Procédure et contentieux administratifs

Un déféré préfectoral relatif à un marché public est un recours de plein contentieux

Mots-clefs : Contentieux administratif, Déféré préfectoral, Collectivités territoriales, Contrat, Marché public, Revirement, Nature du recours, Recours pour excès de pouvoir, Recours de plein contentieux

Par deux arrêts en date du 23 décembre 2011, le Conseil d’État revient sur sa jurisprudence relative à la nature du recours en matière de déféré préfectoral concernant les marchés publics.

À la suite de marchés publics signés par des régies de syndicats intercommunaux avec diverses sociétés, le préfet demande à ces régies de procéder aux retraits des marchés. Devant leurs refus, celui-ci saisit alors le tribunal administratif de déférés tendant à leurs annulations. Le tribunal et la cour administrative d’appel rejettent ces recours.

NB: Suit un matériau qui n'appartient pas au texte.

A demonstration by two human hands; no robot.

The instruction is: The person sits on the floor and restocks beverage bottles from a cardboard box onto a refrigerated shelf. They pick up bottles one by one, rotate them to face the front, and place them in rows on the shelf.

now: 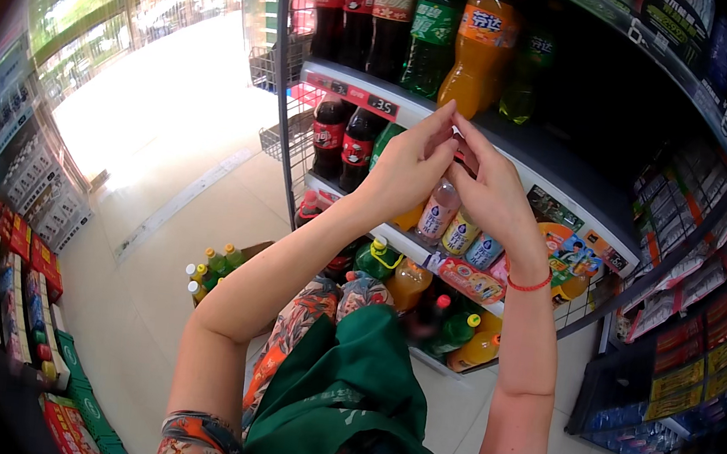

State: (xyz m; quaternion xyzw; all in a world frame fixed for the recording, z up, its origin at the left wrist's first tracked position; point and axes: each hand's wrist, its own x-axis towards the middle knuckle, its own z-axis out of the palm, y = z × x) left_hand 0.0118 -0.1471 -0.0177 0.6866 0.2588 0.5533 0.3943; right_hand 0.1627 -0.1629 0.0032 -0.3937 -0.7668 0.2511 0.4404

Par un considérant repris dans ses deux décisions du 23 décembre 2011, le Conseil d’État renverse sa jurisprudence Commune de Sainte-Marie (CE, sect., 26 juill. 1991) qui qualifiait de manière implicite le déféré préfectoral de recours pour excès de pouvoir. Ainsi, les juges du Palais Royal considèrent que le préfet peut « saisir le juge administratif d'un déféré tendant à l'annulation d'un marché public ; qu'eu égard à son objet, un tel recours formé à l'encontre d'un contrat relève du contentieux de pleine juridiction ; qu'il appartient au juge, lorsqu'il constate l'existence de vices entachant la validité du contrat, d'en apprécier les conséquences ; qu'il lui revient, après avoir pris en considération la nature de l'illégalité éventuellement commise, soit de prononcer la résiliation du contrat ou de modifier certaines de ses clauses, soit de décider de la poursuite de son exécution, éventuellement sous réserve de mesures de régularisation par la collectivité contractante, soit enfin, après avoir vérifié si l'annulation du contrat ne porterait pas une atteinte excessive à l'intérêt général ou aux droits des cocontractants, d'annuler, totalement ou partiellement, le cas échéant avec un effet différé, le contrat ».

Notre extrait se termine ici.